Fluorescence recovery after photobleaching (FRAP) in oocytes and eggs expressing GFP-IP₃ receptor (n = 7–8; mean±SE). The bleaching ROIs in eggs were positioned over ER patches or reticular ER. Recovery kinetics were fitted with a monoexponential decay function. Recovery kinetics show that the lateral mobility of IP₃ receptors is comparable within ER patches and the reticular ER. B–D. Mathematical modeling. Modeling the time delay in Ca²⁺ release as a function of IP₃ receptor cluster size. As IP₃ receptor cluster size increases the delay in response to an IP₃ pulse decreases. C. Modeling Ca²⁺ release spatial and amplitude distribution from two IP₃ receptor clusters of varying size (20 and 1000) in response to a sub-threshold IP₃ pulse.

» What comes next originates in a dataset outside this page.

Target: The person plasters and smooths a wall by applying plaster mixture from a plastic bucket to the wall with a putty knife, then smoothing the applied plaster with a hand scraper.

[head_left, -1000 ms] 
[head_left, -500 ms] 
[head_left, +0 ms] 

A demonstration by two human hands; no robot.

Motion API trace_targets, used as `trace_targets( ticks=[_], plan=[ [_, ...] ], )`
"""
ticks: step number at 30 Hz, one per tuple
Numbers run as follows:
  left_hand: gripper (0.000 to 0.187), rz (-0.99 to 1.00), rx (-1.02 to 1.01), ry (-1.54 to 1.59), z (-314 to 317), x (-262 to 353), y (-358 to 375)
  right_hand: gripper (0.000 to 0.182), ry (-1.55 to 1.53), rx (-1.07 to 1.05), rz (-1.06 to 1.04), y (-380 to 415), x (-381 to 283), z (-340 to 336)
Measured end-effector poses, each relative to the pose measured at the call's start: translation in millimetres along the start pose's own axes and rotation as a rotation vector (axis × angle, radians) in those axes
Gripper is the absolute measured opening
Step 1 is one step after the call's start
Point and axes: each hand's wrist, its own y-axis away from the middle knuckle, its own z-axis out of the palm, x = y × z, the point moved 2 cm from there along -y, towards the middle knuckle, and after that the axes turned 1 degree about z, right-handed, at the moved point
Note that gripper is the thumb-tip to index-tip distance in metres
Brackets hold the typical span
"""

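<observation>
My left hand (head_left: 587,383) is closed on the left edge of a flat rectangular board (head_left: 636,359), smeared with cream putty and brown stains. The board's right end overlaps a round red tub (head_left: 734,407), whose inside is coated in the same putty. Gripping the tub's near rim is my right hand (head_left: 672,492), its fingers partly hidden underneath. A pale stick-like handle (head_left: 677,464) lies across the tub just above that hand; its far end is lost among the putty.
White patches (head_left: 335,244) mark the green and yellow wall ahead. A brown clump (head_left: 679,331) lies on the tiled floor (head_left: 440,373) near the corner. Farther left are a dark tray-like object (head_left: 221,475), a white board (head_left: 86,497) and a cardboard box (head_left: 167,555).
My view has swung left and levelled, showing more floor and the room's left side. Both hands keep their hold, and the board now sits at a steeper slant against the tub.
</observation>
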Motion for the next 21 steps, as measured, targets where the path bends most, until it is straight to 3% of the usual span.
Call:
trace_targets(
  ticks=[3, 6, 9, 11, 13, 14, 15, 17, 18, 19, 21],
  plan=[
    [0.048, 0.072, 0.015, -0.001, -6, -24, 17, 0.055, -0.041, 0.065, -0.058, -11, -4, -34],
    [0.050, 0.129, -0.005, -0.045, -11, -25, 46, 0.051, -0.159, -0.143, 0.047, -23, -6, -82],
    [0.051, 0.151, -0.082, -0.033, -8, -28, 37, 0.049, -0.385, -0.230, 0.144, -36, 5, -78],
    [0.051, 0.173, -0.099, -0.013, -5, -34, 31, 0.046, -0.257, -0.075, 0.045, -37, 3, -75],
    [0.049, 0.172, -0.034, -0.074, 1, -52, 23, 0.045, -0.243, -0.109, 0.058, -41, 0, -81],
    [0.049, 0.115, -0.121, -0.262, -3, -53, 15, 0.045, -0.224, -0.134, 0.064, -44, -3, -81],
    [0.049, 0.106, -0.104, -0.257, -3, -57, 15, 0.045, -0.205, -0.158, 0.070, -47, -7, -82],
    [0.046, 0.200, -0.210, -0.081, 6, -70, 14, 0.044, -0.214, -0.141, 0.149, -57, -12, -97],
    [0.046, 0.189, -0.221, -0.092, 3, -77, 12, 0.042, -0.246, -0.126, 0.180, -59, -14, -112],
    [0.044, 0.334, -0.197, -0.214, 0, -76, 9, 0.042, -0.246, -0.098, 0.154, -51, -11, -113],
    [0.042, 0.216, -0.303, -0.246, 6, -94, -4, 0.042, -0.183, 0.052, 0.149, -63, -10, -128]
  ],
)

D. Simulation of the dependence of Ca²⁺ release within an IP₃ receptor cluster as a function of IP₃ concentration for varying Ca²⁺ diffusion coefficients. Lowering the Ca²⁺ diffusion coefficient results in less Ca²⁺-dependent cooperativity between neighboring receptors. Decreasing Ca²⁺ diffusion coefficient leads to decreased sensitivity of IP₃ receptors as illustrated by the threshold IP₃ concentration required to initiate Ca²⁺ release.